14 Replies
Troy Broas

Hi Bryan,

I agree with Michael about most TTS software not sounding very natural. However, I do need to use it on occasion (mostly if I want to do quick demos) and I have found that IVONA TTS sounds a little more natural than most (Particularly the Salli female voice, but they also have voices in other nationalities if you need them). They were actually purchased by Amazon a few years ago. 

Good Luck!

- Troy

Steve Flowers

I use the Mac terminal Ivona sounds pretty good too. Only use it for scratch audio in most cases. As a learner, robot voice seems a little lazy and impersonal. It can work but if I had another choice, I'd choose no audio or a real narrator.

For each narration chunk, I output a .txt file from an Excel spreadsheet. This also builds a terminal script with lines for each file in this format:

say -v lee -f /Users/user/folder/Dropbox/ubs/tfi/production/scratch_audio/s2_c3.txt -o /Users/user/folder/Dropbox/ubs/tfi/production/scratch_audio/s2_c3.aiff

Ashley Chiasson

Steve - I totally agree regarding the lazy/impersonal statement; text to speech is more of a tide-you-over kind of option, or one for those who aren't willing to invest in voice talent. I actually just went through a bunch of the Mac terminal voices, and they're all SO awful! Alex is tolerable, but oh my goodness. I usually stick to Microsoft Kate because she doesn't brutalize as much technical jargon as the others, but it's all painful to listen to as a learner (in my honest opinion).

Steve Flowers

A lot of the default installed voices are pretty bad. Alex is awful. Many of the better voices are an extra download. Not shipped with the base install since they are pretty heavy file sizes. Lee and Samantha aren't terrible. Samantha is similar to Siri. They are temporary for my stuff.

T. Travis

Okay... First the disclaimer - I'm a professional voice talent.  (You can probably guess my attitude towards text-to-speech.)

However, I'm happy to admit (well, not HAPPY, actually, but "willing") that there are some very good text-to-speech applications out there.  I fact there are many applications where text-to-speech is the best way to go.  Though, as I'm sure you've observed, even though good text-to-speech is, at first, almost indistinguishable from a "real" human being, there's always something, ...something really important, missing, actually a couple of things missing when text-to-speech is used for communication.  Those missing things are understanding and emotion.

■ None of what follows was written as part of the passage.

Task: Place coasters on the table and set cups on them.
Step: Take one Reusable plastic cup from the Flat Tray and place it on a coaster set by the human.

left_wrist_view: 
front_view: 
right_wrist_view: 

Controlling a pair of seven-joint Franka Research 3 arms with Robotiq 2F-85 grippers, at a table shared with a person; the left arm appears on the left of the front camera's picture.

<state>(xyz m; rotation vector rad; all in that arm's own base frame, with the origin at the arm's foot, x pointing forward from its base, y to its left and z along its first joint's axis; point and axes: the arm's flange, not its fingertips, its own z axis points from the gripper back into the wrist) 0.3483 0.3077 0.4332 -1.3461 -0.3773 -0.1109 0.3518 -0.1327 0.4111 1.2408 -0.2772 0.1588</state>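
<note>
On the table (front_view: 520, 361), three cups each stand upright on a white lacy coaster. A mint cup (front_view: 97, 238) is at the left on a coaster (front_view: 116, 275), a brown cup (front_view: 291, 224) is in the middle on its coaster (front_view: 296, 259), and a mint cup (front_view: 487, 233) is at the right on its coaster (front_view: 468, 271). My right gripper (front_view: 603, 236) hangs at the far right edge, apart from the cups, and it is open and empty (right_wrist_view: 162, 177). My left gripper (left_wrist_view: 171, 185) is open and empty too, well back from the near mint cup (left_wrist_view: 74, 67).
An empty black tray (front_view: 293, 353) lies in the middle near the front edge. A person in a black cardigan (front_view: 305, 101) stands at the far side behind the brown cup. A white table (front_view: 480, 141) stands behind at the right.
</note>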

Think about it.... When you listen to a person talking, you're not just hearing words.  All of us are programmed to search for additional clues from the person speaking - Is this person being honest?  Do they truly understand what they are talking about?  What is their opinion of us, the listeners? What is their current emotional state?  The list goes on and on.  

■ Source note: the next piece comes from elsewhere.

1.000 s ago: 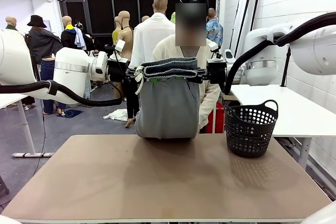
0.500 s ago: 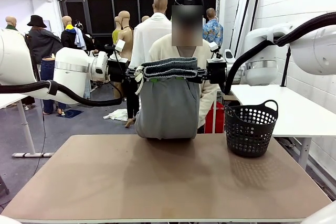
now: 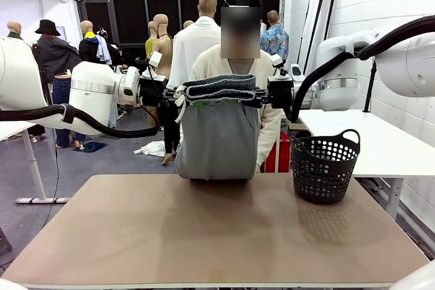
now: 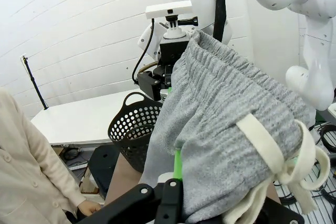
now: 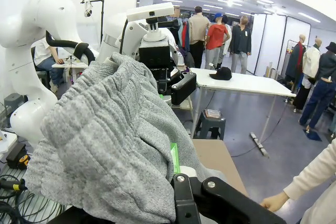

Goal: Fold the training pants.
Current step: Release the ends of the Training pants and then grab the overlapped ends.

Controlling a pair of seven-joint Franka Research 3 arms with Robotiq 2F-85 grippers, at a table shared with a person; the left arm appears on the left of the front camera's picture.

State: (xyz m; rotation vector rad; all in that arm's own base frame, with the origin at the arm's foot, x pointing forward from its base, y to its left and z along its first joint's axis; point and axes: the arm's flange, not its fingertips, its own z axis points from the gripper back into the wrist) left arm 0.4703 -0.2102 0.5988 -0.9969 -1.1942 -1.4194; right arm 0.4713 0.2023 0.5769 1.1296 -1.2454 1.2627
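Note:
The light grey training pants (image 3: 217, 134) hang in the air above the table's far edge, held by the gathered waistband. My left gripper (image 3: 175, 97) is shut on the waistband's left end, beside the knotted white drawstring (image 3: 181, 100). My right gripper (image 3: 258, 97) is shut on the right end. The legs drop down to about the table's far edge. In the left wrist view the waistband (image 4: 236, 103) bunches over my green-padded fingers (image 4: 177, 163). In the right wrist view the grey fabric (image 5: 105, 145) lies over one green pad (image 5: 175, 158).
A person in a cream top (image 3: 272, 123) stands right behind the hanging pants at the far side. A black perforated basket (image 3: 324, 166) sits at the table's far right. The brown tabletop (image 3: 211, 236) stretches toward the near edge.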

I use the example of coming in late for work. You dash in, and your boss says "Good morning."  With those two words, you know exactly where you stand- there can be pages and pages of "information" there....Along with some clues as to how you should respond.  Or if your boss is "hiding" his or her meaning in the statement, you know you have an even bigger problem.  

That's why people report being exhausted after listening to more than a few minutes of text-to-speech.  You take in the sounds, then re-interpret them as something similar to written text, then add appropriate "missing" content.  Or if the text-to-speech is really good, you're spending more brain energy wondering what's wrong with the communication.

For those of us who make our living as narrators, the biggest challenge is "meaning what what we say". That's why we need to take time to understand the material-to understand the emotional as well as logical content of each paragraph, each sentence and each word.

-Travis

T. Travis

@Jackie, if I were in need of a text-to-speech solution, instead of looking for something that will attempt to "trick" the listener into thinking they are listening to a "real" human being, I would instead base my selection on simple clarity.  -Can the listener understand what is being said. That eliminates the problem of the listener trying to figure out if the speaker is "human". Taking that position, most of the applications mentioned above would work quite well. 

When I do a narration, I attempt to define just who I am to the audience/listener with the first paragraph -  to make it clear that I'm a professional narrator.  I'm not trying to pretend that I'm the listener's best friend,  teacher, employer or a Subject Matter Expert - I'm a "spokesperson".  I try to convey to the audience a sense of confidence, not just on my part, but on behalf of the people who are paying me to deliver the message.  -That they respect the listener enough to hire a professional to deliver the audio portion message - and that the listener is sophisticated enough to understand that. That part of the message is simple and sincere - we're not trying to "fool" anybody.

On the other hand, by bringing in a machine to do something as personal as verbal communication, and adding to the insult by attempting to make the listener think it's a real person, we are showing considerable disrespect. In Apple's commercials, we find Siri to be quite funny - Why? because we know that she's not human.  In that case, here's some real honesty there. 

Steve Flowers

You're right, T. I think that's the crux of it. Authenticity.

I wouldn't feel right exposing someone to long form narration, slide after slide, with TTS audio. But I have considered using a dynamic API to generate custom feedback cues based on the choices made, who someone is, where they are, etc... Use it to do something that a pre-recorded narrator simply cannot do without generating an infinite number of files

This one is pretty keen. I've gotten a couple of experiments to work in Storyline. Where the user answers a series of questions and the API generates custom audio based on their responses. Clever but I'm not sure how well it would play with most audiences.

https://www.vocalware.com/